Sannu!
The Minister of Health of Niger came to the hospital today and was greeted with a great event. The opening isn't officially until next weekend but as a respect to the minister a preliminary opening was arranged. Below is a picture of the Minister of Health cutting the ribbon of the fistula center. My internet is too bad to upload more but I will try again later.
The first surgery has been postponed until Thursday as our sterilizers are not working yet. In the meantime I helped Sarah take patients histories in the village today and Dr. Arrowsmith is continuing to see patients in the clinic in preparation for the first surgical repair.
I started going into the village where the women are staying. It is very easy, even with the Hausa-English language barrier, to create a relationship with the women. They are so excited that we are here to help them and it is an amazing feeling to see them smile at you and instantly want to be your friend. Because they are isolated from the rest of the Danja village it is clear to see the bond that the women all share. Danja is seen as a safe place for the women to come because of its long association with the leprosy center adjacent to the newly built fistula center. The partnership between the leprosy center and the fistula hospital is partly because of the similar social treatment of the two types of patients-- as outcasts of society. I am trying to brush up on some more Hausa so that I can go see the women and learn more about them.

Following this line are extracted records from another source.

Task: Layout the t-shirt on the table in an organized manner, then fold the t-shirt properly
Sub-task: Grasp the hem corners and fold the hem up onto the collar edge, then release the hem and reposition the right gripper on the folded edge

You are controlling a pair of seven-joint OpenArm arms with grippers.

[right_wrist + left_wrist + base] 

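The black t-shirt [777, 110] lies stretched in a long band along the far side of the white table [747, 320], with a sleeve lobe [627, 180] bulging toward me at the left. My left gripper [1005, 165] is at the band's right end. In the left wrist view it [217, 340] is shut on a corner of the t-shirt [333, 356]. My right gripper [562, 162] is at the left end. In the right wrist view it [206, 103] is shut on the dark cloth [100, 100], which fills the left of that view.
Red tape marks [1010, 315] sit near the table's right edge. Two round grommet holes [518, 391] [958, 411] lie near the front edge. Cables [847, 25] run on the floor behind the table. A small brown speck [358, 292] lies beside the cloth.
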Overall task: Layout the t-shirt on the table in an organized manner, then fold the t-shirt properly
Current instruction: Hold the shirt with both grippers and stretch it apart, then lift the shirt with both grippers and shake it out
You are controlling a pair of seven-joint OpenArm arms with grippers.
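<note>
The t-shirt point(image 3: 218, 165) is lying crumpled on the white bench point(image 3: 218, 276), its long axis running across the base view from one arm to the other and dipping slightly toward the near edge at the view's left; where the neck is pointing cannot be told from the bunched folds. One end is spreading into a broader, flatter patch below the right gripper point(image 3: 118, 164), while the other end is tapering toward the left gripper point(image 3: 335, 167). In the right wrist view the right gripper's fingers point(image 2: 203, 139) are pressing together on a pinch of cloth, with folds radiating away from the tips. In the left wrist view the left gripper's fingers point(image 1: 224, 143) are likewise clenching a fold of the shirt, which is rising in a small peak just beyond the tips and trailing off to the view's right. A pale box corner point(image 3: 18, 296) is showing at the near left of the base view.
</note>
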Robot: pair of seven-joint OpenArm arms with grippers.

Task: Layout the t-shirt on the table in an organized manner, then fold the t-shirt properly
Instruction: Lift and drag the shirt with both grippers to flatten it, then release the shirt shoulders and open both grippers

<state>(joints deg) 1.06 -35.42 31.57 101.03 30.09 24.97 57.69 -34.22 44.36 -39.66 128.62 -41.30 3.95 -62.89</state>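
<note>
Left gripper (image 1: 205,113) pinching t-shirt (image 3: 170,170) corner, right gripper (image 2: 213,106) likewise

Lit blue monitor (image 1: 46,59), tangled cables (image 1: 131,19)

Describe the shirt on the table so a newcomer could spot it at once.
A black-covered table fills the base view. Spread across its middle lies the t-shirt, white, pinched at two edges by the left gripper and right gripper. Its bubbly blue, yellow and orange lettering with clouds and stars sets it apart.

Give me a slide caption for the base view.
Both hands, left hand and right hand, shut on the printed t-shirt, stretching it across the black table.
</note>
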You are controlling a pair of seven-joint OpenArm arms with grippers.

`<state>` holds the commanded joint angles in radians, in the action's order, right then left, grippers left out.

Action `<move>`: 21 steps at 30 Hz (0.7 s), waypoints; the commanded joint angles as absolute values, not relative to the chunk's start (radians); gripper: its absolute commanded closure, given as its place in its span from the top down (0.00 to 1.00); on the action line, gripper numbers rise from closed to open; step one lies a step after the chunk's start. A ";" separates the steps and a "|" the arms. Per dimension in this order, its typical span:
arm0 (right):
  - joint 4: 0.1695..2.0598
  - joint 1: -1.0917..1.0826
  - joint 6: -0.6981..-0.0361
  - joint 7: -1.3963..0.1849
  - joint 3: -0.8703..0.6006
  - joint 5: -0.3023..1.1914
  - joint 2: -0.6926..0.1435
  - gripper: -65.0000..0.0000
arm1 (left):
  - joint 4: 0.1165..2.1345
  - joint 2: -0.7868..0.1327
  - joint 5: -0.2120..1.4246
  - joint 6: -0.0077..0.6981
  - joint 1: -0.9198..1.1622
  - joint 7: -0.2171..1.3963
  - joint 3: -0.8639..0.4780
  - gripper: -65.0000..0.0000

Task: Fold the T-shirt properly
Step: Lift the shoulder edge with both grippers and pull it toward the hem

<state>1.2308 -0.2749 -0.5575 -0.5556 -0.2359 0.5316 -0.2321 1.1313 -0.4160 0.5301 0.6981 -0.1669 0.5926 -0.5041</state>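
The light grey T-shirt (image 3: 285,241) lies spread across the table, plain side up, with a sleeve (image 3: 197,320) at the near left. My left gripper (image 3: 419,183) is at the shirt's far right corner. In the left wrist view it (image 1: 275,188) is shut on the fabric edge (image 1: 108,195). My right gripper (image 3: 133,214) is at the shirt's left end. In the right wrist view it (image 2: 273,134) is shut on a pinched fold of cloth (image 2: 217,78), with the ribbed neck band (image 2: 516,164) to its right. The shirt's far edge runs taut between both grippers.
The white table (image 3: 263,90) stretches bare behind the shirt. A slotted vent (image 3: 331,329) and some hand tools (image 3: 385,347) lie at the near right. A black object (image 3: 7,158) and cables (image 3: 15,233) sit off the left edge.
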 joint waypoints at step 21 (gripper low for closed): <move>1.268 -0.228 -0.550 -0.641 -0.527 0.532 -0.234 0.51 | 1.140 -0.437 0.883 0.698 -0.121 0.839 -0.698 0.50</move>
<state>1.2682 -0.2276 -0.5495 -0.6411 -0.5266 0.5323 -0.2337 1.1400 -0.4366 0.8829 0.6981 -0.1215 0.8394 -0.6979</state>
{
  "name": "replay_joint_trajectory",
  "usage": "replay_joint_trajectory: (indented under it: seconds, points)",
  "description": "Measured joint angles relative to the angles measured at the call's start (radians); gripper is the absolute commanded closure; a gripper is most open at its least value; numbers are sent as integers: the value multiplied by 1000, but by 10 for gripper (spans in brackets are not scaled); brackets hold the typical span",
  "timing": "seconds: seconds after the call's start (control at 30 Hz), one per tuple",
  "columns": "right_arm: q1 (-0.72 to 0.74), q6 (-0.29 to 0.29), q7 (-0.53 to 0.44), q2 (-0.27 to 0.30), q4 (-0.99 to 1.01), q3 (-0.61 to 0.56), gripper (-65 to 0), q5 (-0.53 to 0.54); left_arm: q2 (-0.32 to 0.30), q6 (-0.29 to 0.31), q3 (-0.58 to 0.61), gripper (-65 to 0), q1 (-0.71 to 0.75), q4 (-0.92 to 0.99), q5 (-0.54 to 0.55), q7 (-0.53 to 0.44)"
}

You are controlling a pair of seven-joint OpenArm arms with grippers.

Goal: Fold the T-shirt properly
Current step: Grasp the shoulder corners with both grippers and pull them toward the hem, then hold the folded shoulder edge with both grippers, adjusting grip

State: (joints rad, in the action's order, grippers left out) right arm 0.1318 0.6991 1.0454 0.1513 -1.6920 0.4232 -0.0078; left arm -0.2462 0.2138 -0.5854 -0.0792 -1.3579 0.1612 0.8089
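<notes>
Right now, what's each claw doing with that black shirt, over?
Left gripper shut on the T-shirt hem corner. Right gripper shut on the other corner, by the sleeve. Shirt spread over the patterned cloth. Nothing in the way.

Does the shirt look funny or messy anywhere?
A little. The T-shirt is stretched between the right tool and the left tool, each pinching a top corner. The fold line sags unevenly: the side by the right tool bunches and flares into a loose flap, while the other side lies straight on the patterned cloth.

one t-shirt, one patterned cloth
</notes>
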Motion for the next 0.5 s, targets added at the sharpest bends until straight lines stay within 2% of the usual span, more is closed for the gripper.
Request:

This has been an amazing and challenging past couple of days-- I will hopefully upload more pictures soon!
Monday, February 6, 2012
Saturday, February 4, 2012
A Well Oiled Machine
I didn't get the chance to go get some new clothes today because I wanted to sit in on a meeting for training the full time staff of the hospital. It is incredible to think that all the staff for a hospital is 12 people-- they all fit into a single room. This makes things incredibly easy for their communication and understanding of the clear goal of the hospital and quality of care. I really am seeing hospital administration at its most basic level which is the part of global health administration that I wanted to understand.
Dr. Steve Arrowsmith is conducting the meeting and the first thing that he emphasizes is partnerships. Centre de Santé et de Leprologie (CSL), Worldwide Fistula Fund (WFF), and Serving in Mission (SIM) are all working together to get this fistula center started. Each of them has a somewhat different goal so their understanding of one common goal is important at the very start. Forming strong partnerships that have a solid foundation is especially important in global health work as each group has a different amount of resources to offer to the project. Dr. Arrowsmith wanted to start this strong partnership at the very beginning. He also talked about the importance of the hospital in training other people to serve fistula needs in Asia and other parts of Africa. This will be a teaching hospital to help serve fistula needs all over the world because of its wealth of resources.
Sarah, a girl a little older than me who is a trained nurse from Washington state was telling her fleet of about 4 nurses what she expects from them:
"This is a privilege to be here. These women are hurt and unloved, so we as doctors and nurses have the opportunity to love them. .. I love that the hospital is just a fistula hospital because we can focus solely on these women and their needs. We have really been given the opportunity to change lives and this is a great tangible way to see that. Always remember when you are nursing that these women feel shunned and rejected but they have feelings and deserve dignity. Try and think of what they will need before they need to ask for it. Take the time to sit with your patients, listen to them, and share your lives with them as well. When they go home they will look at this place as a place where they were safe and protected.."
Many of the staff had questions about how they treat other primary health problems when they are supposed to only be dealing with fistula. What if a patient comes in with jaundice or malaria? Do they send them to another hospital to meet those health needs? I didn't understand a clear answer to this but from what I understand they will be sent to Maradi with these problems. I am sure I will see more of this problem after the center opens.
The meeting took a long time as every statement was translated 3 ways: french, hausa, and english. I sat through the whole thing typing up inventory sheets to post in the stock rooms. I am excited for our first patient because it will really test how well this oiled machine will work.
Friday, February 3, 2012
The danja fistula center: pictures as promised
The below pictures are of the operating room in the fistula center. Another is of what remained of the TONS of boxes we unpacked to get all of this set up-- I am now very good at putting together desks and shelves and even the base of an ultrasound machine-- no more stripped screws as with my IKEA snafu over christmas. This has been incredible and theres still so much more to see. The other picture is mark on the plane from Niamey to danja. And of course a quick shot I got in shotgun on the plane. Keep reading as they are training nurses and long term staff tomorrow and since I'm not here long term I plan to go into town to buy some pretty clothes for the opening because apparently the long Anne Klein skirt and tie dye I have isn't in style in Africa.